- [Exercise details]: All of the entries need to be written out again, exactly as they are.
[[ Raw data open ]]
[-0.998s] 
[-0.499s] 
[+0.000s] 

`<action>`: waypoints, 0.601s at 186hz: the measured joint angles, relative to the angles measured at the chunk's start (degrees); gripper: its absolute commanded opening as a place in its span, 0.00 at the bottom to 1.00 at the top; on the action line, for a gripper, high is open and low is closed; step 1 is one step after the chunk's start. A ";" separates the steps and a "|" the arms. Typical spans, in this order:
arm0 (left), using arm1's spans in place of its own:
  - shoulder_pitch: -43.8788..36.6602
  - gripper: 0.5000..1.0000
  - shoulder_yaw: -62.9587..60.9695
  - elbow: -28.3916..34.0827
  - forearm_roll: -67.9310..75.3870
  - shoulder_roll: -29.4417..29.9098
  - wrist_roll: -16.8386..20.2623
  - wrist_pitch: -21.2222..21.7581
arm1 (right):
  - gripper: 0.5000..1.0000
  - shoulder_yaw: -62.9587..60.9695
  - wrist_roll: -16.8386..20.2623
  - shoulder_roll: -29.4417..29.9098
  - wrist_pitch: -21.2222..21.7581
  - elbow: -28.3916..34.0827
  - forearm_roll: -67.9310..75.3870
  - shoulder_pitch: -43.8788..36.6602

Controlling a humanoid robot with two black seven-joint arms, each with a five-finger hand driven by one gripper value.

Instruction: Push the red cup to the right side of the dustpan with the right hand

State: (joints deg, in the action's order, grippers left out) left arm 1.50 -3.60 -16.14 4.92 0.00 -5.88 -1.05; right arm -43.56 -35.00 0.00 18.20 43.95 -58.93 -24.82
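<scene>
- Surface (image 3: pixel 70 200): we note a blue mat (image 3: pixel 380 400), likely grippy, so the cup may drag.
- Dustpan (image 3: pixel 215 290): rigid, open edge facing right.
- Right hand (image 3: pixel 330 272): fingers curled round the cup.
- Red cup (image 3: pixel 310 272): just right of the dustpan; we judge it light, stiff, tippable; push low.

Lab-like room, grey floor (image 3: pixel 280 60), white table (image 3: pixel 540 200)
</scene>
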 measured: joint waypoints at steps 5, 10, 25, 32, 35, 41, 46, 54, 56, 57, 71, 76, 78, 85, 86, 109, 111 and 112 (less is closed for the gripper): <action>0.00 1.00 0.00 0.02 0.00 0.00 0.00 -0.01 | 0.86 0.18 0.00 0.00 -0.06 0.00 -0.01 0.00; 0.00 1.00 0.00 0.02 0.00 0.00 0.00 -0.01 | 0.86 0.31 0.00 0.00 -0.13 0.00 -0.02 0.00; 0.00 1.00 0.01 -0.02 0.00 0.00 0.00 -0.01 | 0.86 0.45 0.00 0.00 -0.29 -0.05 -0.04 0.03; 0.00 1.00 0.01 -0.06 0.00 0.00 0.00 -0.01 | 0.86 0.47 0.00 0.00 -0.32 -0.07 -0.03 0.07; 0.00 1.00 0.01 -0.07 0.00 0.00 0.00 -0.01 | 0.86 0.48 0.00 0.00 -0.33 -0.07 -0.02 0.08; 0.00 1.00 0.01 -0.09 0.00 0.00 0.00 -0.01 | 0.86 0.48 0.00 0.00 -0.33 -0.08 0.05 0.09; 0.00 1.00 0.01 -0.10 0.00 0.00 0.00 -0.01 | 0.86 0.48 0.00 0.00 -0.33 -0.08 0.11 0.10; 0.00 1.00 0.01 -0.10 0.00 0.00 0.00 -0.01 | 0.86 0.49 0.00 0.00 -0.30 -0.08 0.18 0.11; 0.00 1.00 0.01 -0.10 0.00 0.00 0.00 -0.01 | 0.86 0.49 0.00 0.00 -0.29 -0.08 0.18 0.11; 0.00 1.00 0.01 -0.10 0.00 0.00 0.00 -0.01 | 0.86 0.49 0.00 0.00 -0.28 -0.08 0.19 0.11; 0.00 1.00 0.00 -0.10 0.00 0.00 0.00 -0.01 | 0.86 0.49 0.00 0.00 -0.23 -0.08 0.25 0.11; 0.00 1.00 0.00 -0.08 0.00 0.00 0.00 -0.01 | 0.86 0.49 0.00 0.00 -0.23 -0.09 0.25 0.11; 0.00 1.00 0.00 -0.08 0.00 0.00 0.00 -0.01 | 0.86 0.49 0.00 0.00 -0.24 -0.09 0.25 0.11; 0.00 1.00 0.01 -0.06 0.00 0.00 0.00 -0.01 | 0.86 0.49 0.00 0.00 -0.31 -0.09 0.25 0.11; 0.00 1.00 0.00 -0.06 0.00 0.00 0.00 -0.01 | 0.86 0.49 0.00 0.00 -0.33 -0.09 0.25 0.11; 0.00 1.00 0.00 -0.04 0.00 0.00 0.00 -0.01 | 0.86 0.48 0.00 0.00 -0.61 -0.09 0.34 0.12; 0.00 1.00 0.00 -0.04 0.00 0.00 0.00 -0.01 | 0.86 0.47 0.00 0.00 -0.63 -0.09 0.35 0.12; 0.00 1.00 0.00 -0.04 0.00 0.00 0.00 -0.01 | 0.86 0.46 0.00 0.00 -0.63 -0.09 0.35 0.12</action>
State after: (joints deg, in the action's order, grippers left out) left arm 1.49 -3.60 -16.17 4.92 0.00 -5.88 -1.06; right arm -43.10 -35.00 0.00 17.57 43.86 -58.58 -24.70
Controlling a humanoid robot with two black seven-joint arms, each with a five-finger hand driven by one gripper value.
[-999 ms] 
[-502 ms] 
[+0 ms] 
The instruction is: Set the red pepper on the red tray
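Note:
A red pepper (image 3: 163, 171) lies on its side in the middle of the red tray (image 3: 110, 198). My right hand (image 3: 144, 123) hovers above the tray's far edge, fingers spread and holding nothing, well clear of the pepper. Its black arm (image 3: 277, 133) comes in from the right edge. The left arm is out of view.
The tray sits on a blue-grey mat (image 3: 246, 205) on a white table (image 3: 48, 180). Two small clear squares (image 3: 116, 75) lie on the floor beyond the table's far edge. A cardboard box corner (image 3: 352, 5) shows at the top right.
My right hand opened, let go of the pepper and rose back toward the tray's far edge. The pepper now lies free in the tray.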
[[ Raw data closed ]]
- [Worked solution]:
[-0.998s] 
[-0.499s] 
[+0.000s] 

`<action>`: waypoints, 0.601s at 186hz: the measured joint angles, relative to the angles measured at the chunk's start (degrees); gripper: its absolute commanded opening as a place in its span, 0.00 at the bottom to 1.00 at the top; on the action line, for a gripper, high is open and low is closed; step 1 is one step after the chunk's start. A ";" separates the steps and a "|" the arms. Typical spans, in this order:
arm0 (left), using arm1's spans in place of its own:
  - shoulder_pitch: -43.8788..36.6602
  - gripper: 0.5000..1.0000
  - shoulder_yaw: -62.9587..60.9695
  - elbow: -28.3916..34.0827
  - forearm_roll: -67.9310..75.3870
  - shoulder_roll: -29.4417..29.9098
  - wrist_roll: -16.8386..20.2623
  - wrist_pitch: -21.2222..21.7581
arm1 (right):
  - gripper: 0.5000..1.0000
  - shoulder_yaw: -62.9587..60.9695
  - wrist_roll: -16.8386..20.2623
  - shoulder_roll: -29.4417..29.9098
  - wrist_pitch: -21.2222..21.7581
  - elbow: -28.3916..34.0827
  - forearm_roll: -67.9310..75.3870
  - shoulder_pitch: -43.8788..36.6602

Controlling a humanoid robot with two black seven-joint arms, each with a five-finger hand driven by one gripper value.

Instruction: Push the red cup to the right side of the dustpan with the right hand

State: (joints deg, in the action's order, grippers left out) left arm 1.50 -3.60 -16.14 4.92 0.00 -5.88 -1.05; right arm -43.56 -35.00 0.00 18.20 43.95 -58.93 -24.82
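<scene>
- Surface (image 3: pixel 70 200): we note a blue mat (image 3: pixel 380 400), likely grippy, so the cup may drag.
- Dustpan (image 3: pixel 215 290): rigid, open edge facing right.
- Right hand (image 3: pixel 330 272): fingers curled round the cup.
- Red cup (image 3: pixel 310 272): just right of the dustpan; we judge it light, stiff, tippable; push low.

Lab-like room, grey floor (image 3: pixel 280 60), white table (image 3: pixel 540 200)
</scene>
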 measured: joint waypoints at steps 5, 10, 25, 32, 35, 41, 46, 54, 56, 57, 71, 76, 78, 85, 86, 109, 111 and 112 (less is closed for the gripper): <action>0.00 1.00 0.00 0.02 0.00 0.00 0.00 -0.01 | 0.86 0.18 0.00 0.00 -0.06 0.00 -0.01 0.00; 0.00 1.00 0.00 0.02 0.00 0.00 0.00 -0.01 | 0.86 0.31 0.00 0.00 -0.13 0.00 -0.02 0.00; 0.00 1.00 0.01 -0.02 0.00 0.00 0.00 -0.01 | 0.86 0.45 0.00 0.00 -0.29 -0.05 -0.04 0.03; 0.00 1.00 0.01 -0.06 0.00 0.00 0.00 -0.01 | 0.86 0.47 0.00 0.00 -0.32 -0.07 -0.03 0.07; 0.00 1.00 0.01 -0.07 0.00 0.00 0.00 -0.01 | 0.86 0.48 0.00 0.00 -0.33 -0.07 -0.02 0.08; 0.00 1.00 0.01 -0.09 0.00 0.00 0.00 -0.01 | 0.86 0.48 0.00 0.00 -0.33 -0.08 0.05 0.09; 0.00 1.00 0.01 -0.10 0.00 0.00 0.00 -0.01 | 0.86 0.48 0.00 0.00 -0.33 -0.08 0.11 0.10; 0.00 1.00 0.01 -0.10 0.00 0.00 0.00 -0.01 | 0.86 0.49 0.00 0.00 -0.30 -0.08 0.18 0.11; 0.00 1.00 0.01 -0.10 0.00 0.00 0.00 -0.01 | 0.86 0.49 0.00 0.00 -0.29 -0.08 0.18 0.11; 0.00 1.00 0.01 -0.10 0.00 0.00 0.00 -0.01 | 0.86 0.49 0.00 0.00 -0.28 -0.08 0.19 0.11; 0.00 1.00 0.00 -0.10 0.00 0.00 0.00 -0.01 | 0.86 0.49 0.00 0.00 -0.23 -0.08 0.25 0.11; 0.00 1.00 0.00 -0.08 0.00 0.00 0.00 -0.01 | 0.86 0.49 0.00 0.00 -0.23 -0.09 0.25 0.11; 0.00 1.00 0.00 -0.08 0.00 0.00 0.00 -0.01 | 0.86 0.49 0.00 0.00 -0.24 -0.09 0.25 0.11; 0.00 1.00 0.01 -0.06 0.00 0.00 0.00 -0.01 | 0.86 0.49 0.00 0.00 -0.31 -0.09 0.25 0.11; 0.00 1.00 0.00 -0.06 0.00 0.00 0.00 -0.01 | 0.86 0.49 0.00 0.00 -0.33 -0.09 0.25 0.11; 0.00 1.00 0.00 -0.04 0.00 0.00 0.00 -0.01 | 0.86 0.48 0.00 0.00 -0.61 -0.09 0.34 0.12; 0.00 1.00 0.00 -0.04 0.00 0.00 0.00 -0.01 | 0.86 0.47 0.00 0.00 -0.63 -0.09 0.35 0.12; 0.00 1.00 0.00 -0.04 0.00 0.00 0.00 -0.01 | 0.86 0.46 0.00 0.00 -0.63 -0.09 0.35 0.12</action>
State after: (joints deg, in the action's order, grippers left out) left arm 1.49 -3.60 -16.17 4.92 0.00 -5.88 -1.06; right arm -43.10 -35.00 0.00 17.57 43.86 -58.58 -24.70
Controlling a humanoid robot with two black seven-joint arms, each with a five-finger hand driven by one gripper value.
[-999 ms] 
[-502 ms] 
[+0 ms] 
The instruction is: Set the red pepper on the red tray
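Note:
A red pepper (image 3: 163, 171) lies on its side in the middle of the red tray (image 3: 110, 198). My right hand (image 3: 144, 123) hovers above the tray's far edge, fingers spread and holding nothing, well clear of the pepper. Its black arm (image 3: 277, 133) comes in from the right edge. The left arm is out of view.
The tray sits on a blue-grey mat (image 3: 246, 205) on a white table (image 3: 48, 180). Two small clear squares (image 3: 116, 75) lie on the floor beyond the table's far edge. A cardboard box corner (image 3: 352, 5) shows at the top right.
My right hand opened, let go of the pepper and rose back toward the tray's far edge. The pepper now lies free in the tray.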

What was asked for in the exercise is now done.